▶ _Work required_
A single number is the expected answer: the count of lines in the listing that hold the word "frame".

══ Supplied data

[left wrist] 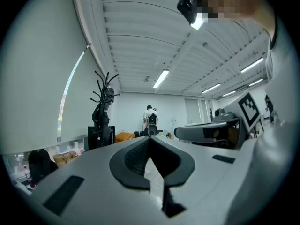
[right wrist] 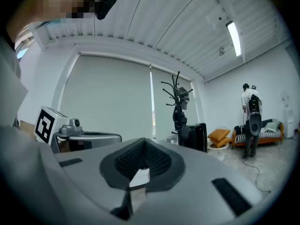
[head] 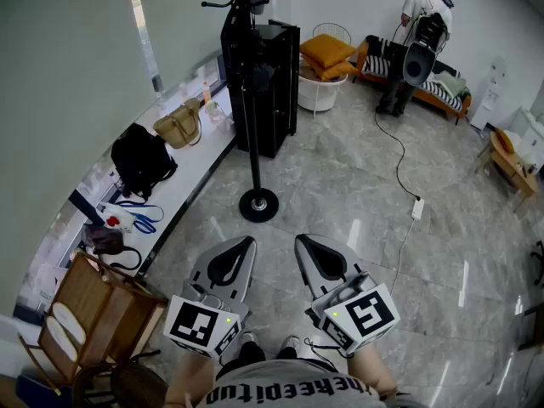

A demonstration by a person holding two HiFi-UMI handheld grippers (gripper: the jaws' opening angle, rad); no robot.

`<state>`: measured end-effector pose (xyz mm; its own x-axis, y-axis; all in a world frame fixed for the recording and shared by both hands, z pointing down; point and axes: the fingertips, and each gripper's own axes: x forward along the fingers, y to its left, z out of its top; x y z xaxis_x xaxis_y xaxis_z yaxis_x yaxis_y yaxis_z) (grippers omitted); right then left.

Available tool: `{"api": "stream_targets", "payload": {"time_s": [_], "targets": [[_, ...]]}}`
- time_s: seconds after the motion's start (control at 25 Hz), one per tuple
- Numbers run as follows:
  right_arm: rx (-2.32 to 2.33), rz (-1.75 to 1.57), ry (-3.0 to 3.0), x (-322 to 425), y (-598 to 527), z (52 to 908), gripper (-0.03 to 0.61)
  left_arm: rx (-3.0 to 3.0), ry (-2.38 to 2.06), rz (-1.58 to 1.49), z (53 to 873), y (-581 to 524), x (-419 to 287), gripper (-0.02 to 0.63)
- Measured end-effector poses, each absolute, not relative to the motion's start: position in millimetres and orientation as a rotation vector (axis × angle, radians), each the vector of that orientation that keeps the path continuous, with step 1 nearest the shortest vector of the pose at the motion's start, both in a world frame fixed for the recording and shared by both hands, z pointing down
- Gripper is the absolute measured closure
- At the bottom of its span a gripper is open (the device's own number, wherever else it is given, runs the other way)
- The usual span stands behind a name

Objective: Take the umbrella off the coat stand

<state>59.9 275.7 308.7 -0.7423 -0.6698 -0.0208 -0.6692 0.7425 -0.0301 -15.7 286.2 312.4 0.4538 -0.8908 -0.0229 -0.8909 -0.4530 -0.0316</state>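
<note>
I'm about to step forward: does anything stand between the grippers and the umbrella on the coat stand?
Nothing visible does. Only bare floor separates the left gripper and right gripper from the coat stand holding the umbrella; the black cabinet stands behind it, the cable off right.

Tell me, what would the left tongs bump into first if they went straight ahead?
Nothing close, I think. The shut left tongs aim to the right of the coat stand, towards the person far across the room. Depth is hard to judge here.
</note>
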Motion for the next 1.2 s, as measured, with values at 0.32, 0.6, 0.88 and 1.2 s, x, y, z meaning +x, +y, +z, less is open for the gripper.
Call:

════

▶ _Written solution_
2